The addition of a trailing semi-colon and spaces between Name and the trailing quote on line ten (10 print “Name     “;) will alter the output, ten trailing spaces produce output that is different from twenty trailing spaces, and while the behavior may be unexpected, it does not indicate a vulnerability.

Most modern programming languages have constructs to trap exceptions. Constructs like the try/catch/ finally attempt to trap exceptions and hopefully exit the condition gracefully logging the error.

try {
execute code }
catch (error) {
log error if try thows an execption }
finally {
cleanup
}

Many modern applications leverage these constructs, but it’s certainly possible to deliver working code which contains no exception handling at all. There is an abundance of code in the wild that is highly vulnerable for a myriad of reason, ranging from bad programming to situations that were never considered and thus not addressed. Legacy systems like programmable logic controllers (PLCs) running code from a time when the world was not connected, and security was not a concern contain some serious vulnerabilities.

Agile and DevOps movements have dramatically accelerated the frequency of software releases. It’s common practice to release software containing known and/or documented defects which are identified during testing cycles but not flagged as show stoppers, meaning the release cycle continues. These defects are not vulnerabilities but rather known bugs, typically with documented workarounds, essentially nondesirable expected behavior rather than unexpected behavior. Shorter release cycles are accompanied by an increase in unexpected behavior and offset by rigorous version control, A/B testing and automation which automates the rollback to known good system. Systems fail faster today, and rollbacks happen even more quickly. There is irony here, systems which have life or death implications have slow (very slow) release cycles (e.g. – it’s hard to do frequent software releases and tolerate known defects when talking about the heart-lung machine). These systems tend to be arcane and often vulnerable because they were never architected to live in the connected world, they value predictability and stability over functionality.

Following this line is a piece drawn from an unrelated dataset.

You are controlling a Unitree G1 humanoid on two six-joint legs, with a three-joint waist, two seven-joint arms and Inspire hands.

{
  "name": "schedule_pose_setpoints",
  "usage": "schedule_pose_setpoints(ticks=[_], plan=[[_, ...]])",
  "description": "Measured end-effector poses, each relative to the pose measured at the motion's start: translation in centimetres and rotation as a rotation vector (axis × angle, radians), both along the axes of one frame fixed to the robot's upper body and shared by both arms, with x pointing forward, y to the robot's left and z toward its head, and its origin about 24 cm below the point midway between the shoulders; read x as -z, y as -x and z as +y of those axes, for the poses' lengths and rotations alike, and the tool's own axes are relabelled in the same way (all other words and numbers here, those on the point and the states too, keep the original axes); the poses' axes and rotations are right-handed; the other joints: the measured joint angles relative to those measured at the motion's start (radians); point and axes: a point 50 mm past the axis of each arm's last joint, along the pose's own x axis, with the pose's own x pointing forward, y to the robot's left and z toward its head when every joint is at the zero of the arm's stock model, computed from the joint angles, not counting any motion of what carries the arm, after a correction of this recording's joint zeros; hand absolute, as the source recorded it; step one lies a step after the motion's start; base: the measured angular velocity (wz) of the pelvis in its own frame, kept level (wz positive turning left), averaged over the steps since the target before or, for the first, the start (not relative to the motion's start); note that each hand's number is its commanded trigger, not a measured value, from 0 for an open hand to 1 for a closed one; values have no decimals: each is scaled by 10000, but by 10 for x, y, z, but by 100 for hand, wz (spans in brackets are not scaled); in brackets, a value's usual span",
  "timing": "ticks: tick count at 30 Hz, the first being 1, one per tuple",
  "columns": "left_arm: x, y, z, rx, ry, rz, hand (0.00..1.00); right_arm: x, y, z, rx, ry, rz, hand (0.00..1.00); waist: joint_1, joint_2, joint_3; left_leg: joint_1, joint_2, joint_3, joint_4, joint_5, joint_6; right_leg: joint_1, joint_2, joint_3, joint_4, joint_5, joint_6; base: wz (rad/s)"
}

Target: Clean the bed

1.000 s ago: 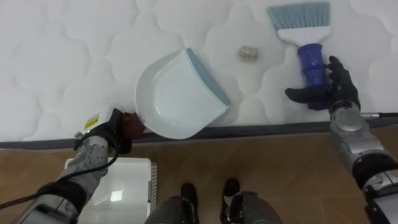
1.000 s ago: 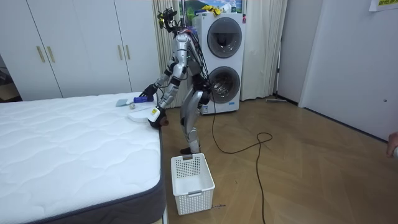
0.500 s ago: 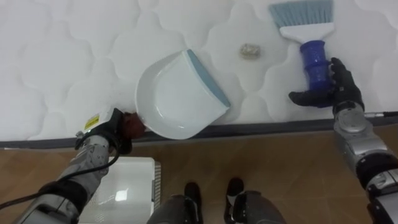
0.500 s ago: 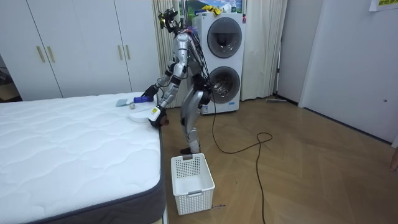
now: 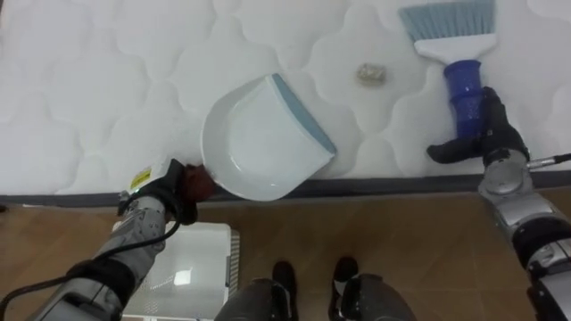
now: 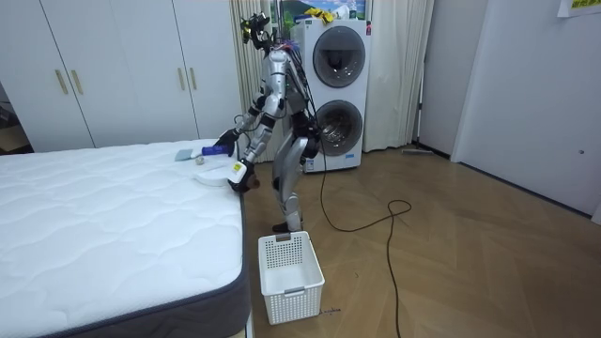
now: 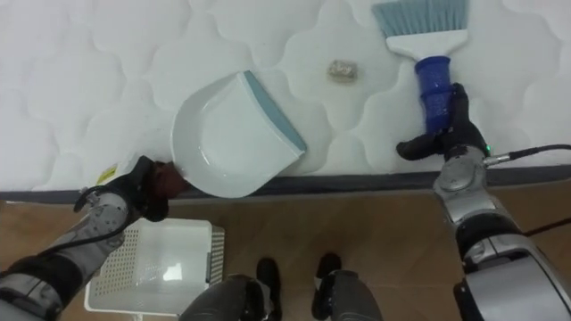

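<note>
Well, from across the room the robot stands at the side of the bed, close to its far corner. It bends forward over the mattress with both arms reaching down to it. Two stacked washing machines are behind it, and a white basket sits on the wooden floor beside the bed.

Looking down from its head you get the detail. The left hand is at the mattress edge, its fingers wrapped round the dark handle of the white dustpan. The dustpan rests on the bed with its blue lip turned toward a small crumpled scrap. The right hand is clasped round the blue handle of the brush, whose bristles point away from the robot. The scrap lies between the lip and the bristles, apart from both.

Against a second ago, the whole downward view has slid a little, which is the camera's own doing. Dustpan, scrap and brush keep the same places relative to each other, and both hands grip as before
</note>
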Motion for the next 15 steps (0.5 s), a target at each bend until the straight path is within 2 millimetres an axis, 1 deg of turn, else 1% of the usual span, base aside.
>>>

Exception handling along with verbose logging and the creation of audit trails have become standard practices. In the days of top-down systems is was easy for the developer to own the user experience but the dawn of event-driven made this much harder and logging is now a critical aspect of every system. The focus of many security firms is no longer to keep those exploiting vulnerabilities out but rather to keep them in, find them and determine what they are trying to do (http://www.mercurynews.com/2015/02/10/keeping-hackers-out-no-longer-the-best-security-strategy-fireeye-says/).

References

A New Avenue of Attack: Event-driven system vulnerabilities. (n.d.). Retrieved March 15, 2017, from http://www.isg.rhul.ac.uk/~simos/event_demo/

Error Handling. (n.d.). Retrieved March 15, 2017, from https://www.owasp.org/index.php/Error_Handling

Manifesto for Agile Software Development. (n.d.). Retrieved March 15, 2017, from http://agilemanifesto.org/

Pfleeger, C. P., Pfleeger, S. L., & Margulies, J. (2015). Security in computing (5th ed.). Upper Saddle River: Prentice Hall.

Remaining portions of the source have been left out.